If you have unhealthy food in your home, you or someone you love is going to eat it. But thankfully the opposite is also true. If you have healthy food in your home, someone is going to eat that, too. We need to make it extremely convenient to eat well and uncomfortably inconvenient to eat unhealthy. If I have apples and donuts in my house, I’m going to pick the donuts every time. But if I only have apples and getting a donut requires me to get in the elevator, go down to the parking garage, drive to the donut shop, find a parking spot, wait in line, order, etc. then I’m probably just going to eat the apple.
I had the pleasure of interviewing Brianna Bernard an Isopure Athlete, Personal Trainer and Nutrition Coach. Brianna has been on her own health and wellness journey over the last few years — losing over 100lbs and completely changing her relationship with food and exercise. Her journey has helped her fully transform the way she feels about herself and how she approaches every situation in life including how she approaches food and exercise, the way she feels about herself, how she parents her child and more.
Thank you so much for doing this with us! Our readers would love to “get to know you” better. Can you share your “backstory” with us?

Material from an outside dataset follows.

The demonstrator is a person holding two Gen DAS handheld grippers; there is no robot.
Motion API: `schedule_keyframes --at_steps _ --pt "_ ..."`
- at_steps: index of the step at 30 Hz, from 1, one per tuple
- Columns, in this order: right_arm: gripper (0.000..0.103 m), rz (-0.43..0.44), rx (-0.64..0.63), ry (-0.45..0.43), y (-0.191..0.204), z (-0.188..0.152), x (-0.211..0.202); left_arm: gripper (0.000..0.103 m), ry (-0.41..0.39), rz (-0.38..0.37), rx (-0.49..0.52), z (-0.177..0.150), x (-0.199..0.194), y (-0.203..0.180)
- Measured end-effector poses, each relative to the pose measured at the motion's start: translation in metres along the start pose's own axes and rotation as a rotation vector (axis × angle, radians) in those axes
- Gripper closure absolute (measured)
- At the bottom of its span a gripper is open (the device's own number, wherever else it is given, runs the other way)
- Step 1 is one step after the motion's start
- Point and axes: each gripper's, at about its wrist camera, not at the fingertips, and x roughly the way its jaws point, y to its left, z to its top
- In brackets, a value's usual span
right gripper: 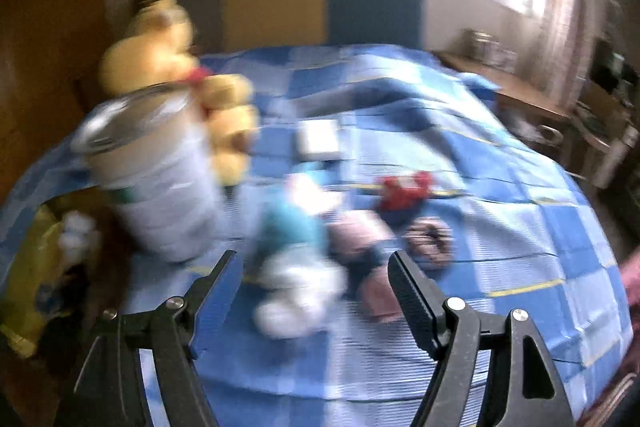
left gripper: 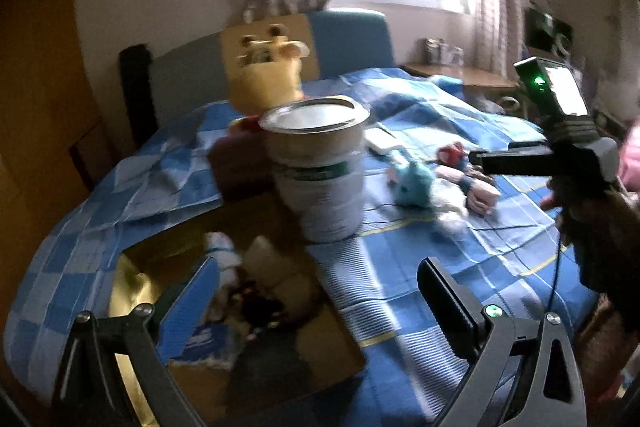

Thank you for having me! I’d love to! In October of 2012, I became a mom to a sweet little boy named Tye. After gaining 70 pounds during my pregnancy, my weight had escalated to 245 pounds. At the time, I wasn’t overly concerned about all of the weight I had gained because I was positive it would come off quickly after the baby was born. But as those of you who have children know… the first year of parenthood doesn’t leave much time for self-care! And before I knew it, Tye was turning ONE! I hadn’t exercised or watched what I ate the entire year. My knees and feet hurt from carrying around extra weight, I was always tired, and I felt disgusted and embarrassed when I would see a picture of myself or catch a glimpse of my reflection in a mirror. None of my pre-baby clothes fit me and I didn’t feel like I had the energy, time or motivation to do anything about it. I felt guilty even considering taking time away from my baby to do something for me. I had come to terms with the fact that this was the size I was going to be for the rest of my life.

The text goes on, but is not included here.